1 entry daha
  • gelmiş geçmiş en kişisel filmlerdendir. kişiselliği anlaşılmazlığından, sadece yaratıcısının zihninde anlamlı olmasından değil, fellini'nin özel hayatını samimiyetle ifşa edişindendir; her ne kadar filmin kendi yaşamıyla alakası olmadığını söylese bile. la dolce vita'nın ardından büyük beklentilere yok açan yönetmen herhalde ne yapması gerektiğini düşündüğü bir anda kendisini çekmeye karar vermiş olmalı. barton fink'ile beraber "writers block" un en yaratıcı şekilde bir esere yansıtılmasıdır bu açıdan sekiz buçuk.
    la dolce vita'da gazetecilik dönemlerini anlatır gibiyken, bu filmde de yönetmenlik dönemini anlatır fellini.

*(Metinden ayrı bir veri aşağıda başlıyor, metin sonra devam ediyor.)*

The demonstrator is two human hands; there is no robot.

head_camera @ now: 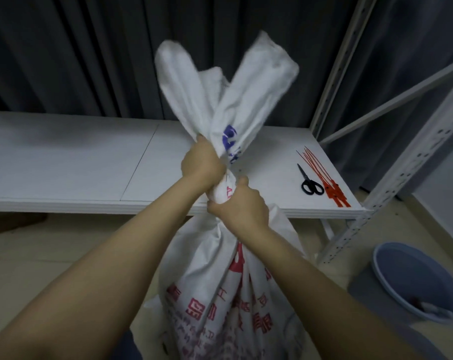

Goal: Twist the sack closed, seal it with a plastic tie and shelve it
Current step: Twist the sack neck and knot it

    mükemmel, coşkulu ve hüzünlü finali bana alakasız bir şekilde aşçı hırsız karısı ve aşığının finalini hatırlattı. peter greenaway'in en sevdiği 10 filmden biri olduğunu düşünürsek iki final arasındaki benzerliğin, çağrışımın sebebi daha kolay anlaşılır herhalde.

    bu arada yine greenaway'in "sekiz buçuk" a ithafen "sekiz buçuk kadın" isimli bir film yaptığını belirtmek gerekir, tribute mribute.